Spent some time today cleaning the crankshaft. I did not trust anyone to remove the plugs and then drill, tap and screw new ones in.

Repurposed a brake bleeder. Added a valve on the end of the pipe and then a 4mm air line with the end blocked off and a small hole in one side.
I used this to flow fluid through each oil line. Later I switched to one with four holes drilled in it to try to make sure I had all side directions covered.



I also used the same 'fitting' in an air gun to help blow out the holes.



First step was to soak the crank in petrol (think cheap non-corrosive semi-solvent). After immersion I slowly rotated the crankshaft to get all the air out of the oil passages and let the fluid in.

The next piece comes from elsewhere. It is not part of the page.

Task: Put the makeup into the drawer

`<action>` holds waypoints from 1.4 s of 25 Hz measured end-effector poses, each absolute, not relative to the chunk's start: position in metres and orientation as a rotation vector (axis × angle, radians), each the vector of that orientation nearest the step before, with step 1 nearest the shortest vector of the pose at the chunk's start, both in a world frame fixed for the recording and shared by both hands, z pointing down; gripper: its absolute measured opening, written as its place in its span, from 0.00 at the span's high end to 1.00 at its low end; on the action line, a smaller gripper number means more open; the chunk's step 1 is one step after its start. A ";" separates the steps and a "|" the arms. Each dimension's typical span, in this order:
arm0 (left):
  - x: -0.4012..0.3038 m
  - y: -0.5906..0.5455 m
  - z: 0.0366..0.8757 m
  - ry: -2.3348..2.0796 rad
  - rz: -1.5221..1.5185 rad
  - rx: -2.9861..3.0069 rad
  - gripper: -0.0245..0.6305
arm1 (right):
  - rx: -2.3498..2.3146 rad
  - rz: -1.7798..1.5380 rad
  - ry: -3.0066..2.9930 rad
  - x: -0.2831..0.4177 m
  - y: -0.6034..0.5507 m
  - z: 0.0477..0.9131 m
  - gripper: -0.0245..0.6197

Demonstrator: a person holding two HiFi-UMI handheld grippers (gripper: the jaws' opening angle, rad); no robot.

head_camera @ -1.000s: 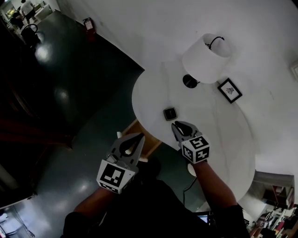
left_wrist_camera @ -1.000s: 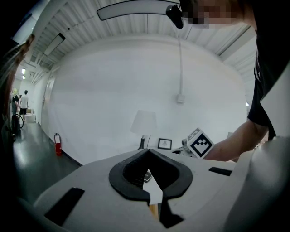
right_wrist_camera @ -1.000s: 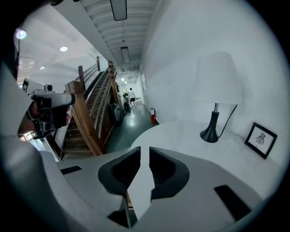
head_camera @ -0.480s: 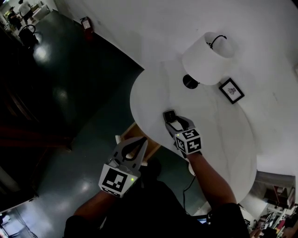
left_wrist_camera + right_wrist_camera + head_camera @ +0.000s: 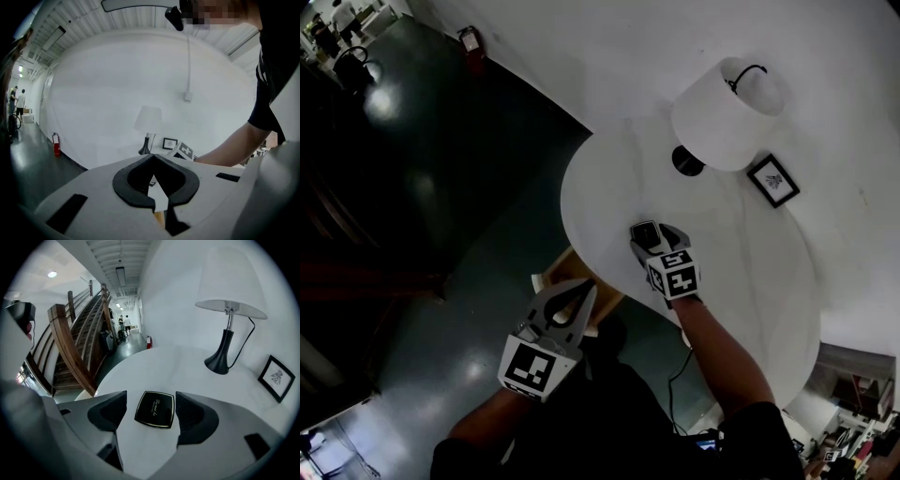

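On the right hand-held gripper point(image 5: 151, 397) the jaws have just been opening and stand apart around the black makeup compact point(image 5: 155, 409), which lies flat on the white surface point(image 5: 154, 366) at lower centre of that view. The left hand-held gripper point(image 5: 153, 157) has its jaws together, empty.

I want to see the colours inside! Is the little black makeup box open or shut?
Shut. The black compact lies flat on the white table, lid down, its lettering facing up.

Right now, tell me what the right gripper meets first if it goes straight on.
Probably the black compact on the white table. The right gripper has just been opening its fingers; the compact lies between them, untouched.
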State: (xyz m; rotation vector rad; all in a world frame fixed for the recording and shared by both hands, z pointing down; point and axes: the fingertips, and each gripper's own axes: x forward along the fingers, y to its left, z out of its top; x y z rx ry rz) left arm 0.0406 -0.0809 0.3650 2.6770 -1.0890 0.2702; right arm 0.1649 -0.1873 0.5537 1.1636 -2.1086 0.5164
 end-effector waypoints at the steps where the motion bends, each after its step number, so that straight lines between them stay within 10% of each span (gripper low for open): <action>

While still immersed, I pumped petrol through each hole from both directions slowly. After completing a run I then blew air through each passage by slowly moving the air gun through each hole. Spent more time at the locations where the petrol or air came out of the adjacent passages.
I then removed the crank from the petrol bath and blew out each passage with the air gun.
I then repeated the process (soak, pump fluid, blow air, blow dry) several times until I felt sure nothing was coming out. I then tested for dirt by running pipe cleaners through each hole I could. Once they came out clean I repeated the whole process again a couple of times.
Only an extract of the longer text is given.